Vous renoncerez naturellement à faire l'acquisiton de tout livre, même les basiques que vous n'avez jamais pu vous acheter parce que vous étiez boursier ou non, en tout cas étudiant sans le sou – et que la bourse d'agrégation, sur critère de mérite, a été donnée à un autre dont les parents avaient des revenus
très suffisants, pas comme les vôtres, un autre qui s'est découvert une vocation pour le collège et n'a rigoureusement aucune envie de faire une thèse ni d'enseigner à l'université. Mais ça a changé, maintenant il paraît que les critères sociaux sont aussi pris en compte pour les bourses d'agrég. Mais l'administration n'ayant jamais à se justifier auprès des candidats, dans les faits, je serais curieuse de savoir ce que cela a changé. Quoiqu'il en soit, comme vous n'avez pas eu cette bourse vous pouvez en être toujours à rembourser l'argent que de la famille ou des amis vous ont prêté il y a longtemps, pour faire ou terminer vos études.

Bref, ce qui tombe bien, c'est qu'au prix exorbitant auquel vous payez votre inscription annuelle à l'université – que vous ne fréquentez pas, vu que le laboratoire est fantôme, il n'y a même pas un local vide qui fasse illusion; université que vous ne fréquentez donc pas sauf pour un rendez-vous de loin en loin avec votre directeur de recherche, le patron, en un mot – vous gagnez de ce fait le droit d'aller au prix de longs trajets en métro/RER, consulter ou emprunter gratuitement tous les livres dont vous avez besoin. C'est déjà une chance. Votre vie est remplie de chances, il faut se le répéter.

Du coup, parce que vous calculez qu'éviter les restau du coeur ce serait bien, vous postulez en sus de votre allocation, pour un monitorat, initiation à l'enseignement dans le supérieur, de l'ordre du tiers d'un temps plein. Là, vous êtes royalement payé 270 euros net - ce qui revient pour l'université à deux fois moins cher pour un temps de travail équivalent, qu'un salaire de maître de conférence – et vous réussissez à remplir tout seul votre frigo et les placards de votre cuisine. Pour les repas du midi, en bibliothèque, salle d'archives ou ailleurs, vous continuerez à préparer votre salade ou gamelle thermos.

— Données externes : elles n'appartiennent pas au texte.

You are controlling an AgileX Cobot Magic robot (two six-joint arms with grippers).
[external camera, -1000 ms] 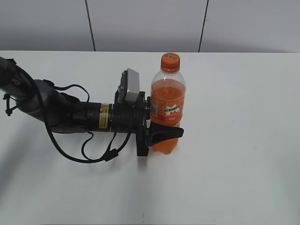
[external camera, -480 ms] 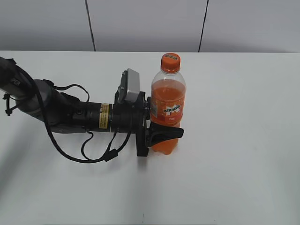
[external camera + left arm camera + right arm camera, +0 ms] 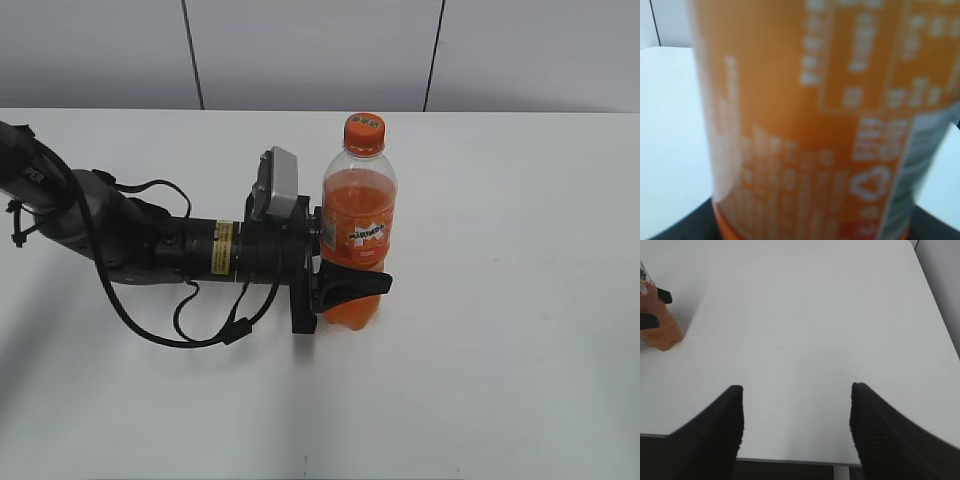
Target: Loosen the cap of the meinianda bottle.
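Observation:
The meinianda bottle [image 3: 358, 210] stands upright on the white table [image 3: 500, 360], its orange cap [image 3: 364, 131] on top with nothing touching it. My left gripper [image 3: 365, 276] reaches in from the left and is shut on the bottle's lower body; one black finger [image 3: 352, 284] crosses the front. The left wrist view is filled by the blurred orange label [image 3: 805, 125]. My right gripper [image 3: 797, 390] is open and empty above the table's near edge, far to the right of the bottle base [image 3: 660, 335].
The left arm with its looping cables [image 3: 150, 250] lies low over the table's left side. A grey panelled wall [image 3: 320, 50] stands behind the table. The table's front edge [image 3: 790, 459] shows under the right gripper.

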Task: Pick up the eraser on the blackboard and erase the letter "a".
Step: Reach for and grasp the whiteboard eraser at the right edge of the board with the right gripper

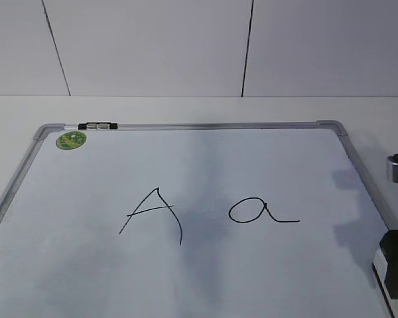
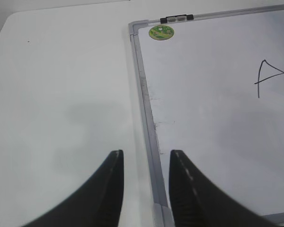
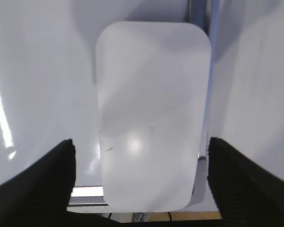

L'éducation national et la recherche ne connaissant toujours pas une magnifique invention appelée chèque restaurant. En revanche, dans le monde merveilleux de l'éducation, on connaît très bien le système des marchés publics, grâce auquel vous payez votre sandwich/pomme/yaourt près de 10 euros à la cafét de la BNF. Pas de concurrence, mais un groupe de restauration qui a remporté le monopole de l'approvisionnement alimentaire des usagers du grand Boulevard (N)Moquettisé Français.